Gold is a globally liquid commodity with pricing influenced by macroeconomic conditions. It represents less than 3% of the Project's revenue.
Nickel demand is rising due to EV battery applications, in addition to stainless steel. The Project's nickel output is expected to achieve 75–90% payability depending on form and destination.
Preliminary offtake discussions have been initiated with international refiners. A flexible strategy is planned, including tolling, long-term sales contracts, and potential local downstream partnerships. Commercial terms will be optimized to maximize revenue from all payable metals, with consideration for advance payments and hedging strategies.
The economic model uses long-term, real pricing assumptions aligned with consensus forecasts, as presented in Table 1-6.
Table 1-6 –Metal price deck
| Commodity | Luanga 2025 PEA Price Deck | Source | Spot price at time of determination | Unit |
|---|---|---|---|---|
| Palladium | 1,271 | Investec LT Real June 2025 | 1,172 | US$/oz |
| Platinum | 1,500 | Investec LT Real June 2025 | 1,444 | US$/oz |
| Rhodium | 6,000 | GE21 | 5,540 | US$/oz |
| Gold | 3,251 | Consensus Economics LT Real June 2025 | 3,336 | US$/oz |
| Nickel | 17,637 | Investec LT Real June 2025 | 15,100 | US$/t |
Source: various, as presented in column #3.
1.20 Environmental Studies, Permitting, and Social or Community Impacts
The Project is in the Preliminary License (LP) application phase, with the Environmental Impact Assessment (EIA/RIMA) submitted to SEMAS-PA in June 2024. Environmental studies conducted between 2022 and 2024 followed the approved Terms of Reference.
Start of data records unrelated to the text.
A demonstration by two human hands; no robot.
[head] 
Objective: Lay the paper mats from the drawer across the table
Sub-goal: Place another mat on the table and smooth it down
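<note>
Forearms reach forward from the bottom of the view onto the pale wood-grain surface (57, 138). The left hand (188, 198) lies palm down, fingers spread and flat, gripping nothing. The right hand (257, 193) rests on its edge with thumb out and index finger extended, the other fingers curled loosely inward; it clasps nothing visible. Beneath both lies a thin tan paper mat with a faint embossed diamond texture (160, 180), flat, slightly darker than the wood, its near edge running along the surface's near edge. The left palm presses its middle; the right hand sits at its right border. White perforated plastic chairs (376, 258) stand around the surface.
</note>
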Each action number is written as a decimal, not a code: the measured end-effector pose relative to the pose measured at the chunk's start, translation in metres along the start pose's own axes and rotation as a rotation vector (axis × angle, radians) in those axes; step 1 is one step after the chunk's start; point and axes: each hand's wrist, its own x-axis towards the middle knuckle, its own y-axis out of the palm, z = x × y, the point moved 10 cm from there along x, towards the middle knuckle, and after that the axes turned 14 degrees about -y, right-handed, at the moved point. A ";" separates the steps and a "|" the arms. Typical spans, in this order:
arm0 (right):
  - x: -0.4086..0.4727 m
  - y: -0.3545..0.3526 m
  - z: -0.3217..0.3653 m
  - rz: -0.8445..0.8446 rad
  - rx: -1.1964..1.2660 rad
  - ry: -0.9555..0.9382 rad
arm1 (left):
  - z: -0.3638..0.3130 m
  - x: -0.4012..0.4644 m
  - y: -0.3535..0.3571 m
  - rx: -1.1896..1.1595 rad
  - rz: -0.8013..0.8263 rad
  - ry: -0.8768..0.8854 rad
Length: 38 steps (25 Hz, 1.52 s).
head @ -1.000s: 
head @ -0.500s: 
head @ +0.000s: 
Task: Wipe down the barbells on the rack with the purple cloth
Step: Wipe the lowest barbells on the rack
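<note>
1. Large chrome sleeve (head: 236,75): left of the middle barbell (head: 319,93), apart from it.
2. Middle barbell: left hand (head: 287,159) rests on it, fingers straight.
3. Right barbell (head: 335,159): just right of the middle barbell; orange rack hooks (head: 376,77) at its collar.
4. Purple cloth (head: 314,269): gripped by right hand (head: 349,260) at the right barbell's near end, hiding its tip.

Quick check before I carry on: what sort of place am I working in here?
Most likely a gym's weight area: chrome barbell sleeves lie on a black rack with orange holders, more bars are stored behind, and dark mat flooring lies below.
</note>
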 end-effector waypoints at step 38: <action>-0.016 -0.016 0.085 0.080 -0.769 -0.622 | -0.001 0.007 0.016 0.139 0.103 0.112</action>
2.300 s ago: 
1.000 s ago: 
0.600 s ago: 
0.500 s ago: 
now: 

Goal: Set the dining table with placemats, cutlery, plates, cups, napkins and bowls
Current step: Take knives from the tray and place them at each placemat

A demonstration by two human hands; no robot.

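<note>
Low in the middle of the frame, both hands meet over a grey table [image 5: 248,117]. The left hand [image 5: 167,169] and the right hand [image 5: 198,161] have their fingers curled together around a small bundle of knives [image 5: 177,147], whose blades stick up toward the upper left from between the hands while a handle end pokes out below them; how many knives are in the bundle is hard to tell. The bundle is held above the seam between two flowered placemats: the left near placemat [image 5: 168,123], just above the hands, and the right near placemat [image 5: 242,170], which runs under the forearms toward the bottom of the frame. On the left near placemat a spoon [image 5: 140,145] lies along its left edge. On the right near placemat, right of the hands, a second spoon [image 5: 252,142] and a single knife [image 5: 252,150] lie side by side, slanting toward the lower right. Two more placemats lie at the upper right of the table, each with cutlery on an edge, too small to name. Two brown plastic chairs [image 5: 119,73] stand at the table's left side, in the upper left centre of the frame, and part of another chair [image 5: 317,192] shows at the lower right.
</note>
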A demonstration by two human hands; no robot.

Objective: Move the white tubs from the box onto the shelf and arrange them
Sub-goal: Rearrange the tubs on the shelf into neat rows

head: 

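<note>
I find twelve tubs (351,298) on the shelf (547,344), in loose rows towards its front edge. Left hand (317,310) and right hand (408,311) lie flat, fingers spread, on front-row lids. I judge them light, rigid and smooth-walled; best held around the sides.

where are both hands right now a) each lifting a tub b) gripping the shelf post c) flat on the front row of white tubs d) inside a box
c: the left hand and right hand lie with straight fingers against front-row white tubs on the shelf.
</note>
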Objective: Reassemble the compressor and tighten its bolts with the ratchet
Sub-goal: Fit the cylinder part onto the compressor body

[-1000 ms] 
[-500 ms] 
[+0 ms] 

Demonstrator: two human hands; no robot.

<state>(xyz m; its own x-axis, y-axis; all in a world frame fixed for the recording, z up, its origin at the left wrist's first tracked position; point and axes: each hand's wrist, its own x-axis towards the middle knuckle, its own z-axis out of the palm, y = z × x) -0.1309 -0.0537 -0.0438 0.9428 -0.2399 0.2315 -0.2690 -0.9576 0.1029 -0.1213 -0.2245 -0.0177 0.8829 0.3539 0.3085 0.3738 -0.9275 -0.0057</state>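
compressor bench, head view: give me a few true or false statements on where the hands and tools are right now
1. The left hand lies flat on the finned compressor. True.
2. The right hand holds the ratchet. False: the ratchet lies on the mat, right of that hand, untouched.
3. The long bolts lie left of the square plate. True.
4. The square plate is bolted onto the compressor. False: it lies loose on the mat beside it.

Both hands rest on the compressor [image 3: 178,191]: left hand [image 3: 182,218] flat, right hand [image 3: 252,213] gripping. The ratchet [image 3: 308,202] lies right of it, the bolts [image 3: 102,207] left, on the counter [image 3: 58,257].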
These included surveys on flora, fauna, water resources, hydrogeology, and local socioeconomic conditions.
Environmental licensing in Brazil follows a three-stage process (Preliminary License - LP, Installation License - LI, Operation License - LO) and is governed by federal and state laws. In addition to the LP, the Project will require permits for water use and vegetation suppression. The area is mostly anthropized, with pastures dominating land use and some remaining forest fragments hosting protected species.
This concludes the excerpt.